UN: Millions will die from aid cuts, warns UN relief chief
Published in SUNS #10214 dated 5 May 2025

Penang, 2 May (Kanaga Raja) — “Cutting funding for those in greatest need is not something to boast about. For millions, it is a death sentence,” Mr Tom Fletcher, the United Nations Under-Secretary General for Humanitarian Affairs and Emergency Relief Coordinator, has warned.

This stark warning came as Mr Fletcher was undertaking a “harrowing” visit to Kandahar’s main hospital in southern Afghanistan on 29 April.

According to the United Nations Office for the Coordination of Humanitarian Affairs (OCHA), Mr Fletcher visited the Mirwais Regional Hospital, where medical teams are doing everything they can to sustain critical care, including for mothers and newborns, despite brutal funding cuts.

In visiting the hospital as part of his five-day official visit to Afghanistan, the UN relief chief warned that in the face of dwindling resources, facilities are overcrowded, and doctors are having to make impossible choices about which patients to prioritize, according to OCHA.

Speaking from the main hospital in Kandahar, Mr Fletcher highlighted the severe impact of the recent funding cuts on Afghanistan, where the UN has been forced to close 400 health centers across the country, affecting over 3 million people, and where three to four patients have to share a bed in overcrowded hospitals, among others.

Mr Fletcher said: “We often talk about funding cuts in general terms, in terms of numbers and statistics.”

“But I challenge anyone making these decisions to come and visit a hospital like this one in Kandahar, where in the region around us, we’ve had to cut, in the last few months, 400 medical centers, denying primary health care to over 3 million people,” he added.

“And you can see the impact of that in major hospitals like this one, where you have three, four people to a bed, when you can see the newborn children not getting the support they need, where you can see doctors making the most horrific decisions about which lives to save and which lives not to save,” said the UN relief chief.

He also pointed out that female health workers are facing salary cuts of up to two-thirds.

“This is real, And this is the impact of aid cuts.
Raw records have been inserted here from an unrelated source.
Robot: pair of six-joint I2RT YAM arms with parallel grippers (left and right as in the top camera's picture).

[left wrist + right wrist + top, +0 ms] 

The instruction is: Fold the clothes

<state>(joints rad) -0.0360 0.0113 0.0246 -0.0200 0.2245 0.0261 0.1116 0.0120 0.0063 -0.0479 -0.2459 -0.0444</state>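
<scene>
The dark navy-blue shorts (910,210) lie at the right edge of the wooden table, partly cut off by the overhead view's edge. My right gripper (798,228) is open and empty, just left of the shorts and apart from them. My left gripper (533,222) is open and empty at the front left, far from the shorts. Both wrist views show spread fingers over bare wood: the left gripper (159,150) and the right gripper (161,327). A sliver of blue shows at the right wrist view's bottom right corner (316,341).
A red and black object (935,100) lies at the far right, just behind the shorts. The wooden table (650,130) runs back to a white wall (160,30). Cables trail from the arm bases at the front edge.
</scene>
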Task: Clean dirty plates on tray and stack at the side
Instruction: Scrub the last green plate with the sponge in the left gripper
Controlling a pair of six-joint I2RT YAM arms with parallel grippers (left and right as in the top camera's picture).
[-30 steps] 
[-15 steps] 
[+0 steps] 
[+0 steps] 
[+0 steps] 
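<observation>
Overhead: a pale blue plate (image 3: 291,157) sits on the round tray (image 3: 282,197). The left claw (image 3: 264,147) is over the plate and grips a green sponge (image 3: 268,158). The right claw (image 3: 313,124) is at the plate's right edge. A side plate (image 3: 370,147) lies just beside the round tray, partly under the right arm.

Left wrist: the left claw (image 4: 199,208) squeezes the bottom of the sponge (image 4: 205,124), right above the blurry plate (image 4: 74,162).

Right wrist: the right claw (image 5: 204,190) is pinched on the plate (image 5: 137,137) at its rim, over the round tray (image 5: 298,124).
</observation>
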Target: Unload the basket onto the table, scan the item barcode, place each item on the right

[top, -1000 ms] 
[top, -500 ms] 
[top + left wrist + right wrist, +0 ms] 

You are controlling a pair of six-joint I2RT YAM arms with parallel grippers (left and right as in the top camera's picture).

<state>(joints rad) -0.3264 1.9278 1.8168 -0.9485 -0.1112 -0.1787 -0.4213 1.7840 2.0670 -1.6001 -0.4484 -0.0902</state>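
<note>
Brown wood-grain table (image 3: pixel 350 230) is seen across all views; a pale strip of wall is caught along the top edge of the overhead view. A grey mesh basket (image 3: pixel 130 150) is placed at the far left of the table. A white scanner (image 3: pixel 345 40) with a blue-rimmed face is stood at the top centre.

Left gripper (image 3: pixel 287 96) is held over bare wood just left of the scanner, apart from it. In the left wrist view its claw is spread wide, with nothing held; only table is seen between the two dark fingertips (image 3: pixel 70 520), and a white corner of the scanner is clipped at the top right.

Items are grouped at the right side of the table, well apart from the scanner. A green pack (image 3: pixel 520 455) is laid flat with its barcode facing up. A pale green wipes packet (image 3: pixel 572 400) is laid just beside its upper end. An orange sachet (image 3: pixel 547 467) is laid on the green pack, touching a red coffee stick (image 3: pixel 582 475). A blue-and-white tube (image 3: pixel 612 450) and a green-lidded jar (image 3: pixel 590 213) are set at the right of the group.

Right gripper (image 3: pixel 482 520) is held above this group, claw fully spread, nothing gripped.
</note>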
And I can’t sugar this pill. The impact of aid cuts is that millions die,” Mr Fletcher underlined.

According to OCHA, across Afghanistan, some 23 million people – more than half of the population – need life- saving assistance this year, at a time when the UN and partners are grappling with deep funding cuts.

Meanwhile, the UN on 1 May released a record US$16.6 million to help vulnerable communities in Afghanistan mitigate the effects of drought in the north and northeast of the country.

OCHA said that this new financing, which is both the first and largest joint allocation in support of anticipatory action against drought in Afghanistan, includes $6.6 million from the Central Emergency Response Fund (CERF) and $10 million from the Afghanistan Humanitarian Fund.

“Forecast-based action is the future of humanitarian response,” said Mr Fletcher, the UN relief chief, during his five-day visit to Afghanistan.

“With the right science and data, we can deliver faster, protect more people, and stretch scarce resources further, at a time when devastating funding cuts are deepening Afghanistan’s humanitarian crisis,” he added.

According to OCHA, the initiative targets four provinces still reeling from successive droughts, namely, Faryab, Sar-e-Pul, Takhar and Badakhshan.

It said just last week, new data and forecasts – coupled with observations from dozens of farmers – confirmed that Faryab is facing its worst drought in more than five years.

Before the drought peaks in the coming months, the UN and humanitarian partners will deliver cash and other assistance to support food security, agriculture and livestock, water, sanitation and hygiene, health, nutrition and protection, it added.

Five UN agencies are working with six international NGOs and 10 Afghan organizations to ensure a locally-led response, said OCHA.

“Every dollar we invest now saves more dollars and more lives down the line,” said Indrika Ratwatte, Deputy Special Representative of the Secretary-General, and Resident and Humanitarian Coordinator in Afghanistan.

“This is a wholly data-driven initiative which will give families a fighting chance to safeguard their livelihoods before the worst hits,” Ratwatte added.

CRISIS DEEPENS

Separately, the UN Development Programme (UNDP) on 30 April warned that Afghanistan is sinking deeper into socioeconomic crisis, with widening inequalities that are accentuated for women and specific regions.

In a new report, UNDP said for the first time since 2019, Afghanistan experienced modest GDP growth of 2.7 percent in 2023-2024.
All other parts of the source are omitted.